* What you have to do: Copy out every line of the records where the string "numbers" occurs.

(Excerpts from a dataset)
_ _ _

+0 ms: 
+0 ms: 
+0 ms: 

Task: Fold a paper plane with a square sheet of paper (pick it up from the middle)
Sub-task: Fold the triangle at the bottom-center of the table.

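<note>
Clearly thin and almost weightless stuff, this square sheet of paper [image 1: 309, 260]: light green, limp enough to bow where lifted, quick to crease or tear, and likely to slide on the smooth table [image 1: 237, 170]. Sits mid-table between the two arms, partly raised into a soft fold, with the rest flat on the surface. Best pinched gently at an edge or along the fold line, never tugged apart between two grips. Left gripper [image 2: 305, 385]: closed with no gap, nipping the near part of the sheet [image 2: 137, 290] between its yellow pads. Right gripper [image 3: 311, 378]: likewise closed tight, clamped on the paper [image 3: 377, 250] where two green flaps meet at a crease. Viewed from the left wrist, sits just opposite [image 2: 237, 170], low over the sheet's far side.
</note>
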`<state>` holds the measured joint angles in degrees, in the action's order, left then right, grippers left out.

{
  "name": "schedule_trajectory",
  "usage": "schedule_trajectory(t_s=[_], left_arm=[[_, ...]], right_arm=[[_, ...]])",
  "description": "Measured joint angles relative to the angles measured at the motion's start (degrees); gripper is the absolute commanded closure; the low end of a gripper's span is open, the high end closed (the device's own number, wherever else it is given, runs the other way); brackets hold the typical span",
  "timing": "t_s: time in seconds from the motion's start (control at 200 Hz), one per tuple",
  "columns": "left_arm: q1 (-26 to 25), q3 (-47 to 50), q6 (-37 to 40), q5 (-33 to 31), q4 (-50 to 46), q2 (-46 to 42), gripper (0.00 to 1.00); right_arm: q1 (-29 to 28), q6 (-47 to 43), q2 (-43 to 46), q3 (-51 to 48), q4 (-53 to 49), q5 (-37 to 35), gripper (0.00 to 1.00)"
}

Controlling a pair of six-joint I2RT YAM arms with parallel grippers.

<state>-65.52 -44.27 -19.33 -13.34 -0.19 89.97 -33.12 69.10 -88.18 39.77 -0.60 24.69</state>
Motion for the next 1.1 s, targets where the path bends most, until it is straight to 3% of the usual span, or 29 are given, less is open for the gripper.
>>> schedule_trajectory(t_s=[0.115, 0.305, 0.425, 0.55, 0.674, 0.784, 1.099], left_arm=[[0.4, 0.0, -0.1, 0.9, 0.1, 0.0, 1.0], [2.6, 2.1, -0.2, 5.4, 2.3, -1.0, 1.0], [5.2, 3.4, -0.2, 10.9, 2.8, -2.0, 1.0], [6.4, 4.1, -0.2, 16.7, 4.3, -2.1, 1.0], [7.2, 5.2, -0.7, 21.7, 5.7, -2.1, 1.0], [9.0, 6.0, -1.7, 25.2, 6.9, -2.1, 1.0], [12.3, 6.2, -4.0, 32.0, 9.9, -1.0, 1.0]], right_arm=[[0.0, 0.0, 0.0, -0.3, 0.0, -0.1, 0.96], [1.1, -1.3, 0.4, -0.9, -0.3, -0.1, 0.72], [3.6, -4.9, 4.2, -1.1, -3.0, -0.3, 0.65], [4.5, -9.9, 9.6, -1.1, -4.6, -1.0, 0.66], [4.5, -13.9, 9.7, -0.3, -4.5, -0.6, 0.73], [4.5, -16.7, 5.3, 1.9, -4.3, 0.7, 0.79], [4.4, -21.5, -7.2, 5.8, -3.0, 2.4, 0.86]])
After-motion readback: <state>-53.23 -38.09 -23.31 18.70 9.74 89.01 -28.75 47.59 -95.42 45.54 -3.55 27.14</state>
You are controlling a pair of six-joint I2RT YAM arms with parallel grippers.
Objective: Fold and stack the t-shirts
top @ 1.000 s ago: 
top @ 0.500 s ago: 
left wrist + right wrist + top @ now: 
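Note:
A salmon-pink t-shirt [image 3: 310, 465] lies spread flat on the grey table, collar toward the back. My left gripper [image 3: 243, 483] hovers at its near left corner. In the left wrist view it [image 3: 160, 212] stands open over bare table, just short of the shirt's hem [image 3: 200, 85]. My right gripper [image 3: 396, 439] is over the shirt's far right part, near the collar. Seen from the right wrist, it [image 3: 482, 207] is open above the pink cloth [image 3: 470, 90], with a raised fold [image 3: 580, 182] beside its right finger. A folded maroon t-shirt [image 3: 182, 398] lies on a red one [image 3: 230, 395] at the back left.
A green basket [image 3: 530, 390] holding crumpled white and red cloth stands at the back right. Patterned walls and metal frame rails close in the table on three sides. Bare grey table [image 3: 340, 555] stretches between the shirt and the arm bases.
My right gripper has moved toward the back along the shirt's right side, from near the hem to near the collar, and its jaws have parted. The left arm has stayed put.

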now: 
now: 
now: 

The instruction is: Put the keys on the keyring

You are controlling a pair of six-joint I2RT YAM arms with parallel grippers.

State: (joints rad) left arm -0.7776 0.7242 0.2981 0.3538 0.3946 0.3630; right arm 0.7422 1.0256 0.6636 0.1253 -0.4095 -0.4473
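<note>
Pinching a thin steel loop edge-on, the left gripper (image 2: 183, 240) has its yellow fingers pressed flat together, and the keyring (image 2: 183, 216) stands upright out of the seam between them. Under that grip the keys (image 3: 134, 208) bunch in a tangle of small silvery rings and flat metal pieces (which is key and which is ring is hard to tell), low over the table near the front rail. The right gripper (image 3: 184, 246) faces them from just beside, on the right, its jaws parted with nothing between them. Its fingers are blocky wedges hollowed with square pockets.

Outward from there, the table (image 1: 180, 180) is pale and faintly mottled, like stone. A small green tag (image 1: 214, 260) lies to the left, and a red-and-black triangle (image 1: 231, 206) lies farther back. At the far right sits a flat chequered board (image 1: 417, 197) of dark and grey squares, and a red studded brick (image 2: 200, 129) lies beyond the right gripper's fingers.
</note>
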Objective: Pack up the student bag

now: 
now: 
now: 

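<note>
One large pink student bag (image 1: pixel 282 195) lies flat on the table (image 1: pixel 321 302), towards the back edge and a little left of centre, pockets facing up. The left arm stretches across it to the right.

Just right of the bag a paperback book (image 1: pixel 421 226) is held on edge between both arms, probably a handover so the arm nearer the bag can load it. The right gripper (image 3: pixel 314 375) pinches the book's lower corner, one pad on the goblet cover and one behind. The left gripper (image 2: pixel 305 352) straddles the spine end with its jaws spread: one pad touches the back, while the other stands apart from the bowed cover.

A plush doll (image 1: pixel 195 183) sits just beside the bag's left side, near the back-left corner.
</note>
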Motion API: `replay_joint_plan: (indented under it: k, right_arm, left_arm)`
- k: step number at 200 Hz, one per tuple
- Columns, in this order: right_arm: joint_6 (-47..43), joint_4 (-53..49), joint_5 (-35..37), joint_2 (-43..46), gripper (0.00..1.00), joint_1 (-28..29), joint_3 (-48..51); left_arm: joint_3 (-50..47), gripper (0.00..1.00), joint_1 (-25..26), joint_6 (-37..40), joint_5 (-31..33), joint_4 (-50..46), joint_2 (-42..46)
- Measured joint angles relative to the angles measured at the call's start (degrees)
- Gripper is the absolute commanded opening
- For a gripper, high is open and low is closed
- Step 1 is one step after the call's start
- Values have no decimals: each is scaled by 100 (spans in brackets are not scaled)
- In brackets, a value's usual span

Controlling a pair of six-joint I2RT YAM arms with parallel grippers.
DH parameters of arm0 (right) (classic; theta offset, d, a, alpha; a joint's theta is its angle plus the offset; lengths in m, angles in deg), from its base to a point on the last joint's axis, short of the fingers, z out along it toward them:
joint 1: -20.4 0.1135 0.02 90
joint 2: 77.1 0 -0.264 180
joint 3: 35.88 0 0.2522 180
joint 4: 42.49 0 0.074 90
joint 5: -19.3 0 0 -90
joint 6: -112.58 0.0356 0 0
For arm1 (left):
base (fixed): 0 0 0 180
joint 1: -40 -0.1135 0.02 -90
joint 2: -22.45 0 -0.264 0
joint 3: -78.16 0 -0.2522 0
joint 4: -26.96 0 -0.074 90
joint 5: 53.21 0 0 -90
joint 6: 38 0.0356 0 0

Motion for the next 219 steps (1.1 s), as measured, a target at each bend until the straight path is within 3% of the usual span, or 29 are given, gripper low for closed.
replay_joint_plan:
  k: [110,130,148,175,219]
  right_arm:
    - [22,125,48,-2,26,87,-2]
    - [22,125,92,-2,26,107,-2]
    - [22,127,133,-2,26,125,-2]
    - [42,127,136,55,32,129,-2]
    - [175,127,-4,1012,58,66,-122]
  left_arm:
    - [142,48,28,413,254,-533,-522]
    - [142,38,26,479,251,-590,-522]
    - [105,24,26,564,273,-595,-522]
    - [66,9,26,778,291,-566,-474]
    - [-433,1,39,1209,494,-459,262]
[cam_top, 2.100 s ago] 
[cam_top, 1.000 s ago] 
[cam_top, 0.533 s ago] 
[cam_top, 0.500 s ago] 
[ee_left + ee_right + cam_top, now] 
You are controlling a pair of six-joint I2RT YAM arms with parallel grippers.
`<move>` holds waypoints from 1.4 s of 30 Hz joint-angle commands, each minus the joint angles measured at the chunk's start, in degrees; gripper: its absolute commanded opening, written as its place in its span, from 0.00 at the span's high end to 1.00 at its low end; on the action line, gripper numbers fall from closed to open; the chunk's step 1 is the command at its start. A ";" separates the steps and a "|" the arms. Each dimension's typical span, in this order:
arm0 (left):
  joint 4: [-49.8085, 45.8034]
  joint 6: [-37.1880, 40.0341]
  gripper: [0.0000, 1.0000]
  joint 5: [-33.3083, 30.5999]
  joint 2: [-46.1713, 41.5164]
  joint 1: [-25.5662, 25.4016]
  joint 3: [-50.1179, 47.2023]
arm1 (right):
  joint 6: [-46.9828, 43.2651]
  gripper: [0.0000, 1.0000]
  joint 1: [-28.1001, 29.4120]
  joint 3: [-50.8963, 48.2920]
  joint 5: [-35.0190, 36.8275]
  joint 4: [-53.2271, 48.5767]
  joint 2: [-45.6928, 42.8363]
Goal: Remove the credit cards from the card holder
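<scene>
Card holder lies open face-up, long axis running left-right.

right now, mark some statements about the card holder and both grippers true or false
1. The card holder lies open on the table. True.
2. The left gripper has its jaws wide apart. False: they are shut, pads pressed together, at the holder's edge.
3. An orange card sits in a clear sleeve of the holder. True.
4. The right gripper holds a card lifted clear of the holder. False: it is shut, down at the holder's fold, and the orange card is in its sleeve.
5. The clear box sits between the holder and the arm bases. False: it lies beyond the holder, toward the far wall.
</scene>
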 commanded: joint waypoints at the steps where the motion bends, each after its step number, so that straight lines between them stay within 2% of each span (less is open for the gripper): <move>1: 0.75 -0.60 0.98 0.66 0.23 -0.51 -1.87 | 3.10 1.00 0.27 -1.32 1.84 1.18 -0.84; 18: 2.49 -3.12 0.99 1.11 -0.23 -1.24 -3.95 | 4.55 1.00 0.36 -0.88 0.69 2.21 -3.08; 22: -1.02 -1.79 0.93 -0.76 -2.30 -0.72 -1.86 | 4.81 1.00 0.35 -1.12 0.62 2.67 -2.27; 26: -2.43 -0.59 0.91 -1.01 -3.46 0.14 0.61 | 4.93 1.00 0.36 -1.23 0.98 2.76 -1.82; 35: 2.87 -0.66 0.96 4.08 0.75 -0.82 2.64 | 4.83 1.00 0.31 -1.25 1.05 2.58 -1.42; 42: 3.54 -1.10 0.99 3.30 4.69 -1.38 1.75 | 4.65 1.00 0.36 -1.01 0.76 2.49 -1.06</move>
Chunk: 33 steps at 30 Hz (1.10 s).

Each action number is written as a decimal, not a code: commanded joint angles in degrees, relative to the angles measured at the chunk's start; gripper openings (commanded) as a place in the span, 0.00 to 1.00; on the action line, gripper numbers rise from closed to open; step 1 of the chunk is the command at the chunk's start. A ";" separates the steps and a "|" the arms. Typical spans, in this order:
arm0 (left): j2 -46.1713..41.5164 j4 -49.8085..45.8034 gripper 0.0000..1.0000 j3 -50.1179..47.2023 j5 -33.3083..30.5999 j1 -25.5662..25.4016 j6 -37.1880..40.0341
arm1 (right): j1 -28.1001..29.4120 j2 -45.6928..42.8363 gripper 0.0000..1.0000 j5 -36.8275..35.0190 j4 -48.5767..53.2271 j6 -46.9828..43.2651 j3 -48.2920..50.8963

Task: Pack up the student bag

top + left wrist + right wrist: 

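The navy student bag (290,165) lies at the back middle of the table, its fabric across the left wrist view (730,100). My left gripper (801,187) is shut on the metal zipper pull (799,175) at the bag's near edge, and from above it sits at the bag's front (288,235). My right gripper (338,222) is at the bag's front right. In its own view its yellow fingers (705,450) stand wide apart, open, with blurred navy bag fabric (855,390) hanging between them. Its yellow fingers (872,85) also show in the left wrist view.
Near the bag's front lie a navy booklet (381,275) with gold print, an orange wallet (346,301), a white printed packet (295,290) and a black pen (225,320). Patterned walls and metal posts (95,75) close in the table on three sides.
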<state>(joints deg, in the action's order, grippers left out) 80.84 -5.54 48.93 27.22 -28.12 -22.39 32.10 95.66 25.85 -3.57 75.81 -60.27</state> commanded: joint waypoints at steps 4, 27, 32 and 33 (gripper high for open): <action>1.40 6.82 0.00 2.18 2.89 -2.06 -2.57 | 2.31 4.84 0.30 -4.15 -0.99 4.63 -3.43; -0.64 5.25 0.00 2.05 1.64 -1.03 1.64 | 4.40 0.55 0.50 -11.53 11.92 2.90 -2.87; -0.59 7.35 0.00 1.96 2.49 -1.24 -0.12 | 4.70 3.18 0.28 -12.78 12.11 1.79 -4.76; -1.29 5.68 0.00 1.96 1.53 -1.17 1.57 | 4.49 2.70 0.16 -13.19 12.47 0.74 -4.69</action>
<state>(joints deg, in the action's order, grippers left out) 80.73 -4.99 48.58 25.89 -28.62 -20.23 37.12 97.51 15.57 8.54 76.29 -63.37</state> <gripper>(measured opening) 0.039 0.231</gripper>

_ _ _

* Task answer:
`<move>` holds waypoints from 1.4 s of 30 Hz joint-angle commands, each minus the joint angles measured at the chunk's start, in degrees; gripper: its absolute commanded opening, written as its place in its span, from 0.00 at the span's high end to 1.00 at its low end; on the action line, gripper numbers fall from closed to open; the chunk's step 1 is the command at its start. A ";" separates the steps and a "|" the arms. Each dimension's typical span, in this order:
Each action number is written as a decimal, not a code: commanded joint angles in degrees, relative to the angles measured at the chunk's start; gripper openings (commanded) as a place in the span, 0.00 to 1.00; on the action line, gripper numbers rise from closed to open; step 1 of the chunk is the command at the chunk's start. A ";" separates the steps and a "|" the arms. Typical spans, in this order:

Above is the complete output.